Linha 3-Vermelha é a que tem mais tempo com problemas; Linha 4 seria a mais estável, segundo dados do governo
Relatório de 2025 mostra que ramal metroviário teve quase 574 horas com problemas, mas ignora descarrilamento na Linha 4 em setembro
Afinal, qual linha metroferroviária de São Paulo tem mais problemas? Até hoje essa informação tem sido imprecisa diante da ausência de dados oficiais, mas um novo relatório do governo do estado busca trazer o quadro de falhas na operação dos 13 ramais existentes.
E, segundo esse compilado, a Linha 3-Vermelha é a que mais acumulou problemas em 2025 até agora. Trata-se de um disponibilidade de pouco menos de 93%, ou seja, do total de horas operacionais, quanto tempo ela passou por falhas ou outros imprevistos.
No caso do ramal operado pelo Metrô, foram 574 horas de interrupções, quase o dobro da Linha 9-Esmeralda, da ViaMobilidade, a 2ª colocada nesse ranking (315 horas de problemas).
Ranking das linhas com maior indisponibilidade em 2025 (Reprodução)
A Linha 8-Diamante, também sob responsabilidade da concessionária, teve até mais tempo de falhas (351 horas) mas operou por mais tempo de janeiro até meados de dezembro.
Na outra ponta da lista aparece a Linha 4-Amarela com 99,93% de disponibilidade, ou seja, apenas durante 4h45 ela esteve fora de serviço.
Os dados, entretanto, ignoram um incidente grave e que fez o ramal operado pela ViaQuatro passar por restrições severas em setembro quando um trem descarrilou perto da estação Vila Sônia.
O serviço ficou afetado por dias enquanto a concessionária trabalhava para recuperar as vias e sistemas. No entanto, para o relatório, a Linha 4-Amarela não teve qualquer problema registrado no mês.
Vale dizer que a fonte de informação usada é o relato das próprias operadoras mediante coleta constante do status das linhas e que “podem ocorrer discrepâncias em relação aos cálculos de disponibilidade oficiais”.

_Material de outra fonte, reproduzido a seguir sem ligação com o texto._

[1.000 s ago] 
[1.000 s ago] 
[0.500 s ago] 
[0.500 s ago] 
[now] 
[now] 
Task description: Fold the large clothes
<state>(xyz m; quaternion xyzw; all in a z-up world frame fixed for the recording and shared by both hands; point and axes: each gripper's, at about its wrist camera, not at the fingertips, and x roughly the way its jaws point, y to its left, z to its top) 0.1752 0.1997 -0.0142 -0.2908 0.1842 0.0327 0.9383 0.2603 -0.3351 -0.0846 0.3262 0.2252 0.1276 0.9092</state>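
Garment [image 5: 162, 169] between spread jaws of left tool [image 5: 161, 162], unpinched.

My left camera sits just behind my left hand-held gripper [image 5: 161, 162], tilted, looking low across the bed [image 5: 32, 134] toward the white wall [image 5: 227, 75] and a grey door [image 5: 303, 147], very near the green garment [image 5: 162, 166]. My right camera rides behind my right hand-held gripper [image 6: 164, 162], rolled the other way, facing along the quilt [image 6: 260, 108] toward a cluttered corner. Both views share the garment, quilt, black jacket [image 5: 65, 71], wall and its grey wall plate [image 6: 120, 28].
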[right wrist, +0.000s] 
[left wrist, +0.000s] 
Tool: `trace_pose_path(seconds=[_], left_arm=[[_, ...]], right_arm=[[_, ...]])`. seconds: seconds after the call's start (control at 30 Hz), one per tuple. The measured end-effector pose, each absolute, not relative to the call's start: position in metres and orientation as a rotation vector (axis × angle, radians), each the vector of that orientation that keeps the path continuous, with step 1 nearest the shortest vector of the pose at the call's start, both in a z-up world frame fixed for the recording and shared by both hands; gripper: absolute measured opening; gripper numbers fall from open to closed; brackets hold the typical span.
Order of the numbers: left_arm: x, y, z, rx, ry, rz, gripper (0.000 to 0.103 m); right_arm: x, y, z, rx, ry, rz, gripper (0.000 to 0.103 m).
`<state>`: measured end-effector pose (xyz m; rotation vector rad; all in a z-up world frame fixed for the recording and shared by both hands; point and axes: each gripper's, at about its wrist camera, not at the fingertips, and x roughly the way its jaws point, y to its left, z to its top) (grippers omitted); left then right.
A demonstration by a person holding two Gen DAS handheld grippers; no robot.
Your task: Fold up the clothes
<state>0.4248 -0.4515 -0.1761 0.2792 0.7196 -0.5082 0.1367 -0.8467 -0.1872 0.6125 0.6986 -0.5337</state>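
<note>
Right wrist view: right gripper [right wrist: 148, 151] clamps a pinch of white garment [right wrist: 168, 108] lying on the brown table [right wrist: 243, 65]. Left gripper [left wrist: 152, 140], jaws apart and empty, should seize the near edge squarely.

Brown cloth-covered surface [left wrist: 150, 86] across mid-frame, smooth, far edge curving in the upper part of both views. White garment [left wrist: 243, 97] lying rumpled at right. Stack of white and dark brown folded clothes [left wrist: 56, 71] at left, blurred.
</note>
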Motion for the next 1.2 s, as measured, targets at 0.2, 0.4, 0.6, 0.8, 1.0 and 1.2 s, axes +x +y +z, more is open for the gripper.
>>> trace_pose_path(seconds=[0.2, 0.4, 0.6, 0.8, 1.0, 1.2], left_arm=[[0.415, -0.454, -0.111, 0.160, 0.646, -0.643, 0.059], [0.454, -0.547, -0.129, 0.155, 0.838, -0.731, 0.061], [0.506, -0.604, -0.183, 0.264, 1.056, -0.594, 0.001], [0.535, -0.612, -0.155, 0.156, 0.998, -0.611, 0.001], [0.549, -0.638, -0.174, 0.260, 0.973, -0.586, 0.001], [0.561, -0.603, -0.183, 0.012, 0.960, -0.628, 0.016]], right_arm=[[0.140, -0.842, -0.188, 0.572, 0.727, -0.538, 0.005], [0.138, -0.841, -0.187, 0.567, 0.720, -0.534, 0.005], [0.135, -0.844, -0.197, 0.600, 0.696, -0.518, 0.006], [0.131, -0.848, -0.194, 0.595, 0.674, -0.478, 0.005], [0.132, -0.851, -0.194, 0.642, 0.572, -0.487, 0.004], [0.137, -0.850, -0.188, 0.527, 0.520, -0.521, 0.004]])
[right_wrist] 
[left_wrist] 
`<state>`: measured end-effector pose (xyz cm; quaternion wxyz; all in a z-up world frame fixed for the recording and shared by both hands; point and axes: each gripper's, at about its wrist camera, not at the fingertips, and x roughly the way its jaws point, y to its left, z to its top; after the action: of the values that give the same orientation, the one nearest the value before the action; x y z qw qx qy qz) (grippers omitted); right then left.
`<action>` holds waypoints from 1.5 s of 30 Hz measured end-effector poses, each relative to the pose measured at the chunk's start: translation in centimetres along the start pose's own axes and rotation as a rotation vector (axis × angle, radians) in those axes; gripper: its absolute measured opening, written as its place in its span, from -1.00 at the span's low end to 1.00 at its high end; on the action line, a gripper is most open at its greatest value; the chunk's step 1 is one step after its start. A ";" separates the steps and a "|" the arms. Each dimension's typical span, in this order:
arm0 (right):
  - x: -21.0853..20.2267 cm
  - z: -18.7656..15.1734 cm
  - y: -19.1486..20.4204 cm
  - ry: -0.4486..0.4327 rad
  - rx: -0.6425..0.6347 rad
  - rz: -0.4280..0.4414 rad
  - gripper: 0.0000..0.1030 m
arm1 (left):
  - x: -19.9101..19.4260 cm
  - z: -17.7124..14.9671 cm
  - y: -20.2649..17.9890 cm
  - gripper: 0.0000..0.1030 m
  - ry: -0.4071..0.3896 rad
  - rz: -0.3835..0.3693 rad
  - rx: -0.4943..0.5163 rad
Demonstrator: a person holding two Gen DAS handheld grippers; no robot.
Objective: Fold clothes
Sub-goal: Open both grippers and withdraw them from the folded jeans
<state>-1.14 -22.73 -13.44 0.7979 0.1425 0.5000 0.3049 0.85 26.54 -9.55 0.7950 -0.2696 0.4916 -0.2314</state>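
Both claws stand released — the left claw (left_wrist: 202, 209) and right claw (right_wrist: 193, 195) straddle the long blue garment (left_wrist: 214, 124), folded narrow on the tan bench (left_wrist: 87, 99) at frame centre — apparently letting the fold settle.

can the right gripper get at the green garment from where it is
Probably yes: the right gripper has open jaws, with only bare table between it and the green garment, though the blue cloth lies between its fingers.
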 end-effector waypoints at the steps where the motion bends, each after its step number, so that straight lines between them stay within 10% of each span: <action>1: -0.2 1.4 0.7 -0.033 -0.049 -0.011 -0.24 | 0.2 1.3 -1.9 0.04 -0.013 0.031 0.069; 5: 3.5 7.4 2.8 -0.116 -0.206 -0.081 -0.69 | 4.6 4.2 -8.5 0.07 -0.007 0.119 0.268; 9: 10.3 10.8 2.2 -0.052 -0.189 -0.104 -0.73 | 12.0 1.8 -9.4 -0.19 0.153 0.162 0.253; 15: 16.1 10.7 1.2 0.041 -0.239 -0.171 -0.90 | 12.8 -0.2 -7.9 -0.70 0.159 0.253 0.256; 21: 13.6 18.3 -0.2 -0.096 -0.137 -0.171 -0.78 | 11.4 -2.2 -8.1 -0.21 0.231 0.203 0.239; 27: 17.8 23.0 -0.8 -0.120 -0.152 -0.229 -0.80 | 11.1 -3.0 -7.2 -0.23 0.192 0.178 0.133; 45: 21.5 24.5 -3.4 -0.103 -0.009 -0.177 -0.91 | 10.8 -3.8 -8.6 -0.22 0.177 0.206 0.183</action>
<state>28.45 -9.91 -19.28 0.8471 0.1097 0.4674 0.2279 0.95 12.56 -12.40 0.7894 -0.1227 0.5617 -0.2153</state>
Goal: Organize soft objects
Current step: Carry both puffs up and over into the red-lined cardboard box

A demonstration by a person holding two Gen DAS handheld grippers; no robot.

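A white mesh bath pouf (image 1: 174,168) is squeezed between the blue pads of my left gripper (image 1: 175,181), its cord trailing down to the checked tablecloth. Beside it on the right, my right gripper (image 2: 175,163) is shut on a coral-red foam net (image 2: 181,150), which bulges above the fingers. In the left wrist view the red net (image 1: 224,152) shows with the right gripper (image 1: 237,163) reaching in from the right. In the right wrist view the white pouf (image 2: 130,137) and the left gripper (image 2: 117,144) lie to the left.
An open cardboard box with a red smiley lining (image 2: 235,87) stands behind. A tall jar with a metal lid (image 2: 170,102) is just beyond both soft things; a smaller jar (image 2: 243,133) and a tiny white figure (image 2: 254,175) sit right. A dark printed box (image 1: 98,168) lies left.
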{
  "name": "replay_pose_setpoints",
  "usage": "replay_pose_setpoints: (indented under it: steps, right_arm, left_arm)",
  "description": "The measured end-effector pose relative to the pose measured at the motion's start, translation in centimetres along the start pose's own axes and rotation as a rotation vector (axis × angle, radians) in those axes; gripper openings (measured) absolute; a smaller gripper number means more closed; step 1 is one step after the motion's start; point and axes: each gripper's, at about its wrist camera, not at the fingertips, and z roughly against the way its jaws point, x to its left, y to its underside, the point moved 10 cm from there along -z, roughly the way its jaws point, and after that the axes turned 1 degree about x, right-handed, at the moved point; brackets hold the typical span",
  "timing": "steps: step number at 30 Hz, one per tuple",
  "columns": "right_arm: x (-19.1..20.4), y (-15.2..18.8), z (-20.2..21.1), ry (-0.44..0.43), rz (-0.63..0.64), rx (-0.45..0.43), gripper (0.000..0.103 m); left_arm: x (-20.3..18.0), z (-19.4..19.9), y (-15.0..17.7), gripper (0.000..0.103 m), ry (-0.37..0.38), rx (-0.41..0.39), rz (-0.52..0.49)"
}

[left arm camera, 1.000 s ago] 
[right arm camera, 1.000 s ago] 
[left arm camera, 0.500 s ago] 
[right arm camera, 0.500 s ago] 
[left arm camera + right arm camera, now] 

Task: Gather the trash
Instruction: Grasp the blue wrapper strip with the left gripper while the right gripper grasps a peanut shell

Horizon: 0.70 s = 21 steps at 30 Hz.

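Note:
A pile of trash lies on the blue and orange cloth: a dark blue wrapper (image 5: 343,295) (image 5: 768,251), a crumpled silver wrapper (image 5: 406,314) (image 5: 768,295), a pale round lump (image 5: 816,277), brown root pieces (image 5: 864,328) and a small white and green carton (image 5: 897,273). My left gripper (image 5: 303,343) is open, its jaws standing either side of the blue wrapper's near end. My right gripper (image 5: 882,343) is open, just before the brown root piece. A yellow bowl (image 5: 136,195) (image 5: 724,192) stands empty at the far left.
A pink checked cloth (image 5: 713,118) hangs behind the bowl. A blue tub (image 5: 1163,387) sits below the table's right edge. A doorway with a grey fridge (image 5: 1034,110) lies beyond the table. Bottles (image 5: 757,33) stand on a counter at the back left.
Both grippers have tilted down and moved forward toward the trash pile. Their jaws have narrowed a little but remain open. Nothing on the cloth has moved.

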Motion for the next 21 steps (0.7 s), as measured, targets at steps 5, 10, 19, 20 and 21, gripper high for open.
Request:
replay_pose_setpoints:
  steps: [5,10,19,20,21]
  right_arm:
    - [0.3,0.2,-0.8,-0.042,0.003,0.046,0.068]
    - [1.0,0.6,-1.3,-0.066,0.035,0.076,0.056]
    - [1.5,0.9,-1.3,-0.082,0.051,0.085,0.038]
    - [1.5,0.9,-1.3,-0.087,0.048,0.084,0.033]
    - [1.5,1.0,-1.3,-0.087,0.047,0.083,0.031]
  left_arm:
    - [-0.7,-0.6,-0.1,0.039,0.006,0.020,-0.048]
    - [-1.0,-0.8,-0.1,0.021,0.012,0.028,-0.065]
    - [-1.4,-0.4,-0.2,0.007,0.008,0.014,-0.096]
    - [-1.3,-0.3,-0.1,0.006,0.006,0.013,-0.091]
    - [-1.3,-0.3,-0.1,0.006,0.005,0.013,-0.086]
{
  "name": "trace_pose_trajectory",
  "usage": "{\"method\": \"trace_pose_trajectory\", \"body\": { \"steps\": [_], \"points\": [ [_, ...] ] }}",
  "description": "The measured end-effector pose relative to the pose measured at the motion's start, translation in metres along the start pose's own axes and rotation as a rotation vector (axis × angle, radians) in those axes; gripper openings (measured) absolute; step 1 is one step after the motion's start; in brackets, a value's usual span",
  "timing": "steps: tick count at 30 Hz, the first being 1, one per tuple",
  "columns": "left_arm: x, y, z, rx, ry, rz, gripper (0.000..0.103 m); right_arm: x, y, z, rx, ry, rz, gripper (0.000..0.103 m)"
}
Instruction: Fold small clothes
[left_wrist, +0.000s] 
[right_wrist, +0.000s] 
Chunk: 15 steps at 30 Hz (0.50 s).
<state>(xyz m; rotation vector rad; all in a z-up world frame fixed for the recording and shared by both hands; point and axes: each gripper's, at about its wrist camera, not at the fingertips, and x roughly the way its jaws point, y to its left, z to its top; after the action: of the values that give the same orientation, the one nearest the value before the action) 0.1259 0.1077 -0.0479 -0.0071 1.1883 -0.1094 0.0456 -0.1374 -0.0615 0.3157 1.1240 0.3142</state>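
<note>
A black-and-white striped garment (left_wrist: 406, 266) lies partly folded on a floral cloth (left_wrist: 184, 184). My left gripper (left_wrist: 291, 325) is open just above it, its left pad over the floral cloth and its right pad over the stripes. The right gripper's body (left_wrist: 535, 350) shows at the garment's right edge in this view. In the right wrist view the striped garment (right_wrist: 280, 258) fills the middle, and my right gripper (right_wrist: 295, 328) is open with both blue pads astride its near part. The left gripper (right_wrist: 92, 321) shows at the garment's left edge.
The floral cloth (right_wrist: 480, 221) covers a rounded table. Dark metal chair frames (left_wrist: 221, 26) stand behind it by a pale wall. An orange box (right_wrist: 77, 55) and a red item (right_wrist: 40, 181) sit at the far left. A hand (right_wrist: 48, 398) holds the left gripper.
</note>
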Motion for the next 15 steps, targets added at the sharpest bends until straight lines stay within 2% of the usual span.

Linha 1-Azul tinha o maior número de incidentes em 2025 (Reprodução)
A situação ilustra a importância em trazer a público dados confiáveis e precisos sobre a disponibilidade do serviço de transporte sobre trilhos, sobretudo porque as novas concessão lançadas pelo governo do estado têm mudado o critério de remuneração.
Em vez de uma tarifa por passageiro embarcado, elas mudaram para justamente a oferta de trens e intervalos. Em outras palavras, se a gestão pública tem dificuldade em registrar essas informações, trata-se de uma situação temerária, onde as operadoras podem fazer o que quiser sem risco de serem penalizadas.
Demais estações da Linha 4-Amarela foi colocado um tótem avisando sobre o PAESE.